Piece of cake, isn’t it? The esd_record_stream function is in fact a wrapper that calls esd_open_sound(hostname) to connect to the server, negotiate with it, then sets the socket buffers size with esd_set_socket_buffers(sock, format, rate, 44100). The _fallback functions fall back to ALSA and OSS to try to play the sound if ESD fails, which is quite useful.

aRTs

The Analog RealTime Synthesizer is KDE’s sound server. Support is progressively fading for it and it’s probable that it will be abandoned in the future in favor of JACK. Nevertheless, various commentaries suggest that aRTs has better sound quality than ESD due to better sound processing routines (but higher latency too due to their complexity). aRTs also supports full duplex (but has been reported to be a bit buggy in this area) and network transparency and works on BSD operating systems. Documentation about the aRTs C API is quite rare (see the aRTs project Web site for a little page about it) so the best thing to do is to take a look at the source (artsc.h).

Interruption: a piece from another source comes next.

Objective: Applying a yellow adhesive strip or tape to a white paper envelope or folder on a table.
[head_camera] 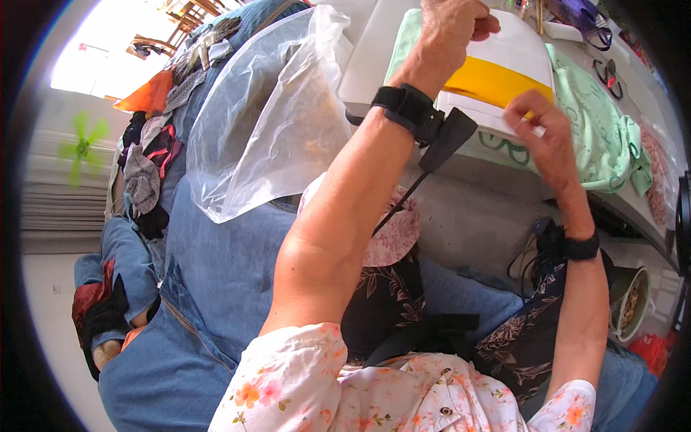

Here’s a little example to compile with gcc -o artstest artstest.c `artsc-config --cflags` `artsc-config --libs`.

#include <stdio.h>
#include <artsc.h>

int main()
{
    arts_stream_t stream;
    char buffer[8192];
    int bytes;
    int errorcode;

    /* Initialise aRTs with arts_init() */
	if ((errorcode = arts_init()) < 0)
    {
        fprintf(stderr, "arts_init error: %sn", arts_error_text(errorcode));
        return 1;
    }

    /* Open a stream for playback at 44100Hz, 16 bits, 2 channels as "aRTstest" */
	stream = arts_play_stream(44100, 16, 2, "aRTstest");

    /* example of treatment : read music from stdin and play it with arts_write */
	while((bytes = fread(buffer, 1, 8192, stdin)) > 0)
    {
        if ((errorcode = arts_write(stream, buffer, bytes)) < 0)
        {
            fprintf(stderr, "arts_write error: %sn", arts_error_text(errorcode));
            return 1;
        }
    }

    /* Does what it says */
    arts_close_stream(stream);
    arts_free();

    return 0;
}

The API is also very simple, as you can see. Some other useful commands include arts_suspend, to free the DSP device for aRTs-incapable programs to access it, and arts_stream_set, to configure some stream parameters.

JACK

JACK (also called JACKit) follows the long tradition of recursive acronyms — in this case, Jack Audio Connection Kit. This project was created as an implementation of the Linux Audio Applications Glue API project, which aimed at creating a high-bandwidth, low-latency inter-application communication API. It is a real-time sound server written for POSIX systems (and actually available for Linux and OS X) that enables different applications to have synchronous connections to the audio hardware and to share audio among themselves via a ports system. Programs can run as normal independent applications or as plugins within the JACK server. It uses the callback method shown earlier, implements ringbuffers, and is, in my humble opinion, the most excellent and promising sound server. The only bad point is that it is not widely available at the moment, but that should be fixed soon. (Gentoo already includes it and there are some third party RPMs for Fedora Core.) The API is well-documented and available on SourceForge. A fully documented example for a capture client is available on Berman Home Page.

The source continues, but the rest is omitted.